• [TASK DESCRIPTION]: Go through the lines below one by one and count those holding the string "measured". Give the count alone.
━━ SUPPLIED MATERIAL
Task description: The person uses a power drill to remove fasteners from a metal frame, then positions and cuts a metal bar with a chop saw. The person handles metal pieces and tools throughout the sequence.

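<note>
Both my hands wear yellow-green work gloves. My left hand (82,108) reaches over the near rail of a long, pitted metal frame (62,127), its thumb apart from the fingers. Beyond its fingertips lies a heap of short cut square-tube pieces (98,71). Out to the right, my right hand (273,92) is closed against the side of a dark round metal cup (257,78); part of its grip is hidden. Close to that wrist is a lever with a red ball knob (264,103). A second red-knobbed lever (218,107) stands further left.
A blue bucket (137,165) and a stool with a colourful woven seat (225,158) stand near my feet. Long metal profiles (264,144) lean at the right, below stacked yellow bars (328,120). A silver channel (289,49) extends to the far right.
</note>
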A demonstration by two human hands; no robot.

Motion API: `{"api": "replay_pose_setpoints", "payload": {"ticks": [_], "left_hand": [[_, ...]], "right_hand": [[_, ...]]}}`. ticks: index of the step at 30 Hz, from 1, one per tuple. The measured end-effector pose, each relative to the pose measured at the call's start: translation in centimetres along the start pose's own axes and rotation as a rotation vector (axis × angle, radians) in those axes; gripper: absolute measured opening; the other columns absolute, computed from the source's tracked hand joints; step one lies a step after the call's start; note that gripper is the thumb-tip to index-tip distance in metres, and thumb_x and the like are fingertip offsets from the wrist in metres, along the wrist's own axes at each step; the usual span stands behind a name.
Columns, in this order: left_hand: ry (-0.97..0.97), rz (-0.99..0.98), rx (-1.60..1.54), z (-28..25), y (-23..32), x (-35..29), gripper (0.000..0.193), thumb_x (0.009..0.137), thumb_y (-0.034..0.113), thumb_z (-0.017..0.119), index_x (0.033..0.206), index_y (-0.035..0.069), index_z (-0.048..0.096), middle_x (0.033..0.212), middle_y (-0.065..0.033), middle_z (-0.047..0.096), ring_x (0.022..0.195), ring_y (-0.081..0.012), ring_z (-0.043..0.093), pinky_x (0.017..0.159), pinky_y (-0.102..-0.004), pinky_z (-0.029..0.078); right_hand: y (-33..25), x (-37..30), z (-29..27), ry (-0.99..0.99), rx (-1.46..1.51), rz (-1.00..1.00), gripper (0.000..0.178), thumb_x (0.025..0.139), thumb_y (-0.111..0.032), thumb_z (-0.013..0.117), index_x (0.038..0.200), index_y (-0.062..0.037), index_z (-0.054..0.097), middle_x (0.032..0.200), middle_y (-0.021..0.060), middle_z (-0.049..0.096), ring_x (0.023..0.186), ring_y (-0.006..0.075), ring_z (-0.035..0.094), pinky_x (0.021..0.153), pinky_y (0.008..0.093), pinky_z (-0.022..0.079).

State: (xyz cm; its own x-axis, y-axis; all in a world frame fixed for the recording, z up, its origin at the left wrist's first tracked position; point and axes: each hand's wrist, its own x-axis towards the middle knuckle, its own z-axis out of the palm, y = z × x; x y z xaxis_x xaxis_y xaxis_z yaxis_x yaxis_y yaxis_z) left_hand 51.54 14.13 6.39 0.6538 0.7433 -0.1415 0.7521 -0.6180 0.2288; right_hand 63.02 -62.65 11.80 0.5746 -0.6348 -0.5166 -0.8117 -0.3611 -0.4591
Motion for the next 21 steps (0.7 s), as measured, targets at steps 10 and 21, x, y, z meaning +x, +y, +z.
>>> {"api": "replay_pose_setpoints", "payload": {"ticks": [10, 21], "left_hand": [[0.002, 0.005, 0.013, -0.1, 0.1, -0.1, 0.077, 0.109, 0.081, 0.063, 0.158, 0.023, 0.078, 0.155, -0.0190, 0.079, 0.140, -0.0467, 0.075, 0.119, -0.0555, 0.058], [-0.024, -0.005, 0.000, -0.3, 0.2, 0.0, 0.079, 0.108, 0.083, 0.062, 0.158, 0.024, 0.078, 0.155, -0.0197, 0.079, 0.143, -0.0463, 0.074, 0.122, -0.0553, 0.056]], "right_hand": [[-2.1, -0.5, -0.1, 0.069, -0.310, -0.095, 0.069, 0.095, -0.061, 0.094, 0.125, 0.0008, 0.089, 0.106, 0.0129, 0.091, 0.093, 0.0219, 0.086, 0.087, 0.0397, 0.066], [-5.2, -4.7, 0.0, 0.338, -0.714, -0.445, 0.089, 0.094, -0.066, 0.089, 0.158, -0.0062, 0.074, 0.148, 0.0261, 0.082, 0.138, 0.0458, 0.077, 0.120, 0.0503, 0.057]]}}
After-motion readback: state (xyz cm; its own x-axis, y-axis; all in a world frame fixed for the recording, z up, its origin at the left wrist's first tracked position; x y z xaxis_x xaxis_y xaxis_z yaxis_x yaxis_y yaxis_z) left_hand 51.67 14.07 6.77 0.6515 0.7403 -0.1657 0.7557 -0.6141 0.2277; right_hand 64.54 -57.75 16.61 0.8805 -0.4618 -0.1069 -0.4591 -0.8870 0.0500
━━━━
• [RESPONSE TO THE TASK]: 2